The move from White House to Wall Street is not uncommon. Former Obama officials who made the jump include Treasury Secretary Timothy Geithner, who joined a private equity firm, and chief of staff William Daley, who joined a Switzerland-based hedge fund.
Days before Mulvaney's announcement, former Speaker of the House Paul Ryan debuted his new investment venture, a special purpose acquisition company (SPAC) planning a $300 million IPO. Also referred to as “blank-check firms,” SPACs are shell companies that raise money to finance acquisitions.
Painter said Mulvaney’s move to a hedge fund is riskier than other former White House officials who move into investment banking or private equity — particularly given that the focus of the fund, financial services regulation, mirrors the purpose of the agency he once helmed.
“I think hedge funds are particularly problematic,” Painter said, because hedge funds focus on short-term gains, and they place bets both for and against companies.
“They could be betting against financial services companies if they think regulators are going to move in on them,” Painter said. “That’s a big factor because if you know the regulators are going to start clamping down, if you short that stock in advance, you have a huge advantage.”
Ethics experts point to the extraordinary cadre of loyalists Mulvaney cultivated — and compensated — while at the Bureau. Between November 2017 and April 2018, Mulvaney added at least eight political appointees to the CFPB’s ranks, at least two of whom were installed into new positions created during Mulvaney’s tenure, according to the Associated Press, and at least four of whom had salaries in the $260,000 range.
“I think if there's value there, it's in the fact that he has relationships with people he put in power at the staff level. He moved around a lot of key upper management staff, so he has relationships with those people,” said Prentiss Cox, a law professor at the University of Minnesota and former CFPB consumer advisory board member.
Cox, though, is skeptical that Mulvaney would have gleaned enough relevant insight to guide an investing strategy from his time at the CFPB, given that he held the position of acting director in a part-time, two-days-a-week role. Mulvaney was also directing the Office of Management and Budget at the time, and split his workweek between the two.
Who wins the White House in November is another X factor in the success of Mulvaney’s pitch, in that his handpicked director — a key element of his insight, Cowie said — would likely only remain if Trump is elected to a second term.
“He used to work with Kathy Kraninger at OMB. She reported to him. I think he has a pretty good understanding of her priorities,” Cowie said. “The CFPB is driven by the director. That person wields a tremendous amount of influence over the agency.”
Ironically, the GOP’s push to have the CFPB declared unconstitutional in court might stymie Mulvaney’s ambitions.

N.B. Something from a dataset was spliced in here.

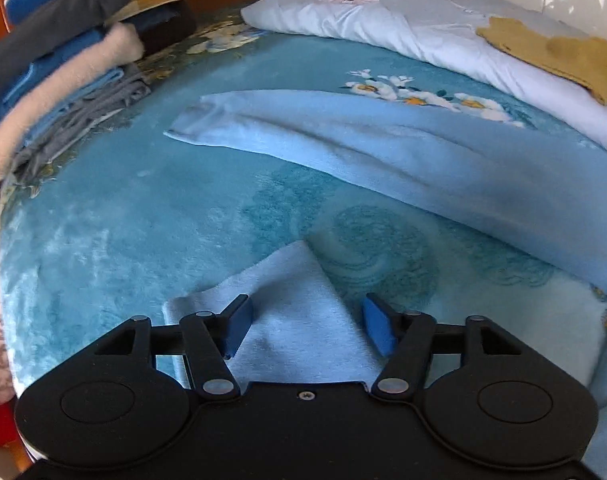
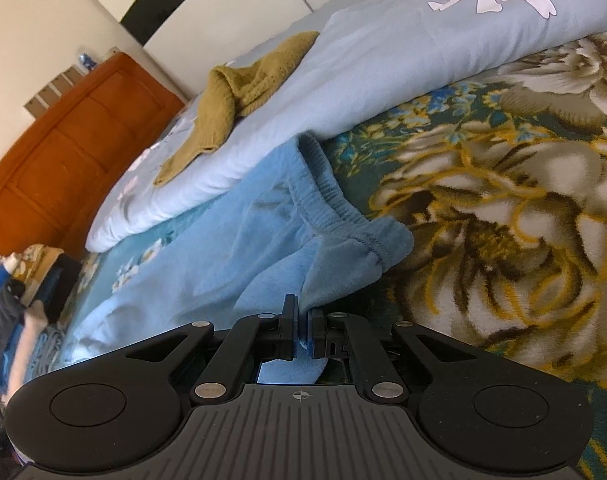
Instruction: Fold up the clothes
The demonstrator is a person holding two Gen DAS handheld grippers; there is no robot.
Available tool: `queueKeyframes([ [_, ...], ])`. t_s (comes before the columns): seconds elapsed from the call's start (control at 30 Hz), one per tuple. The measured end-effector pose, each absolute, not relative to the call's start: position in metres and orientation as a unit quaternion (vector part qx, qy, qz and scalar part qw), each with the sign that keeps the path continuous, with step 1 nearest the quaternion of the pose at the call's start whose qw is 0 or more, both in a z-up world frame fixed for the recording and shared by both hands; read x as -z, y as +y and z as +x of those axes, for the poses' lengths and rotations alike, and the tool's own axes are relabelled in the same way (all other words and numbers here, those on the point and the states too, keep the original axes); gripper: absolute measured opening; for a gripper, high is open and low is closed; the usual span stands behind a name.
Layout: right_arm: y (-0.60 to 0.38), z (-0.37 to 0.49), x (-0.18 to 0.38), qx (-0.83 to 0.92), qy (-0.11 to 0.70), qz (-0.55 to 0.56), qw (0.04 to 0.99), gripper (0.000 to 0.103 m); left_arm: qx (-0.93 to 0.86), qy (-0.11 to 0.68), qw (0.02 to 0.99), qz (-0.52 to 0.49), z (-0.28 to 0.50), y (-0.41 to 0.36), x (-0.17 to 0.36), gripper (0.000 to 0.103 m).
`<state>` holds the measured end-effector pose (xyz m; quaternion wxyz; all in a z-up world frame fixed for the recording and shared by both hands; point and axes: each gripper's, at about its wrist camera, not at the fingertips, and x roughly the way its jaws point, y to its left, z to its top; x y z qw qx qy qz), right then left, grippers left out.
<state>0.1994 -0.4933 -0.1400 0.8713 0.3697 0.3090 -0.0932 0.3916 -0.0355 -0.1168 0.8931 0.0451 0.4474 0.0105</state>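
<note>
Light blue fleece trousers (image 1: pixel 383 148) lie spread across the blue blanket on the bed. One leg runs from the left toward the right; the other leg's end (image 1: pixel 291 312) lies just under my left gripper (image 1: pixel 303 324). That gripper stands open, its blue pads on either side of the leg end and not pressing it. In the right wrist view the elastic waistband (image 2: pixel 327 196) sits ahead of my right gripper (image 2: pixel 301 320), which is shut on a fold of the trousers near the waist.
A pile of folded clothes (image 1: pixel 59 64) stands at the left of the bed. A folded floral duvet (image 1: pixel 423 32) with a mustard knit garment (image 1: pixel 559 56) on it lies along the far side. An orange wooden headboard (image 2: pixel 67 140) backs the bed. A dark floral blanket (image 2: pixel 503 216) covers the right.
</note>
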Motion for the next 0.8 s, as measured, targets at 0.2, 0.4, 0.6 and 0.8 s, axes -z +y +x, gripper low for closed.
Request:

The Supreme Court ruled earlier this year that the president could remove the agency’s director at will, making it all but inevitable that a Biden administration would replace Kraninger in short order.
“Those relationships aren't going to stay if Elizabeth Warren gets to have an influence in who the next director is, which I would assume would be the case,” Cox said. “With Biden in and Kraninger out, I’m having a hard time seeing the value proposition.”